**Exercise**. Copy each line of the listing below exactly and drop the images.

**Given material**.

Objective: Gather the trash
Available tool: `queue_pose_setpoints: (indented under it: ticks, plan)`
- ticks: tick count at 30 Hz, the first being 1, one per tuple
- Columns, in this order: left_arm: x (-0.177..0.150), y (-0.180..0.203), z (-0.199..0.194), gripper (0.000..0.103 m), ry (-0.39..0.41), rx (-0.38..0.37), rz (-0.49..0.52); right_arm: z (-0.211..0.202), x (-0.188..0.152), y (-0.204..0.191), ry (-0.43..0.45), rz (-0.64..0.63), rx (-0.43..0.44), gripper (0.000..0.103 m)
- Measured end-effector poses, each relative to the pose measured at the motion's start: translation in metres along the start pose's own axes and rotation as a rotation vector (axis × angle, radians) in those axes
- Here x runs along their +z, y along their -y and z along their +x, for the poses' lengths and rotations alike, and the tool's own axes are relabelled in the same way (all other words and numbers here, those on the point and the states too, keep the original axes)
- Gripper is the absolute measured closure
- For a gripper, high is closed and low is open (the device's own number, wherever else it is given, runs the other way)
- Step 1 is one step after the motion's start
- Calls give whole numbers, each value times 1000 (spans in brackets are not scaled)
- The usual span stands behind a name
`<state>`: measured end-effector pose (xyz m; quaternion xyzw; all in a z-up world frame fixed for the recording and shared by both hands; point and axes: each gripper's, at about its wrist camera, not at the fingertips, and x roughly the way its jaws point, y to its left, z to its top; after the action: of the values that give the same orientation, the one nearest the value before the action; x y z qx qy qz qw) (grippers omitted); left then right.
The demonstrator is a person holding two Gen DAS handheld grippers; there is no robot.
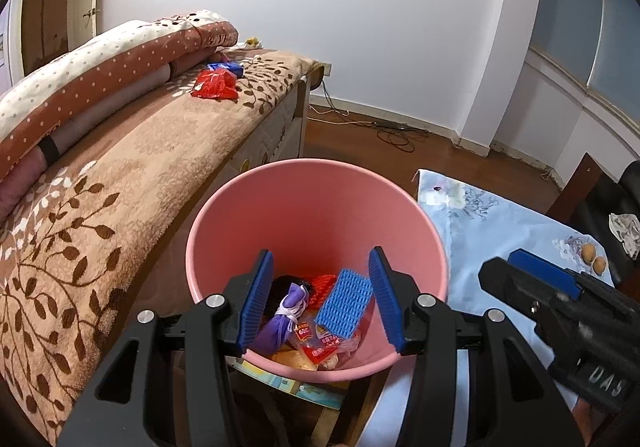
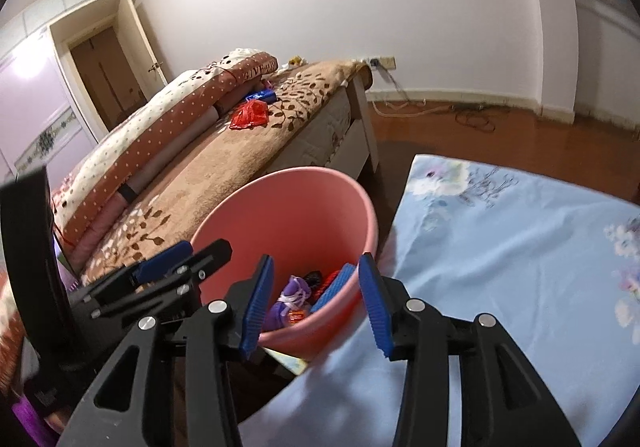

**Answer for the task**.
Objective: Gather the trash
Available tool: `queue_pose_setpoints: (indented under it: ticks, plan)`
- ticks: tick count at 30 Hz, the first being 1, one per tuple
- Columns, in this order: left_arm: x (-0.177..0.150), y (-0.180..0.203), z (-0.199..0.194), gripper (0.000..0.103 m), ry (-0.39..0.41), rx (-0.38..0.37), rz (-0.49..0.52); right_arm: z (-0.211..0.202), x (-0.188..0.152), y (-0.204..0.191), ry (-0.43..0.45), rz (-0.64..0.63), rx (-0.43..0.44), gripper (0.000..0.103 m)
- Measured end-effector poses, each relative to the pose measured at the motion's start: translation in metres along the start pose's own axes and rotation as a rotation vector (axis × angle, radians) in those axes
- Here x runs along their +z, y along their -y and z along their +x, for the poses' lengths and rotations alike, and the tool's own axes are relabelled in the same way (all other words and numbers here, those on the point and the states too, keep the original axes)
- Gripper is the absolute measured closure
- For a gripper, high is closed and low is open (the device's own number, wherever else it is given, runs the other way)
- Step 1 is one step after the motion's start
- Calls give whole numbers, each value times 1000 (spans in brackets are not scaled)
- The usual span stands behind a name
`<state>`: measured end-effector pose (xyz m; quaternion xyzw; all in a z-up world frame fixed for the recording and shared by both hands; point and axes: each gripper's, at about its wrist camera, not at the fingertips, and x roughly the way its jaws point, y to its left, z to its top; after the action: of the values that give the same orientation, the one nearest the value before the action; x y z qx qy qz qw) (grippers omitted); left then right.
The demonstrator is a person holding two Gen DAS handheld grippers; there is no robot.

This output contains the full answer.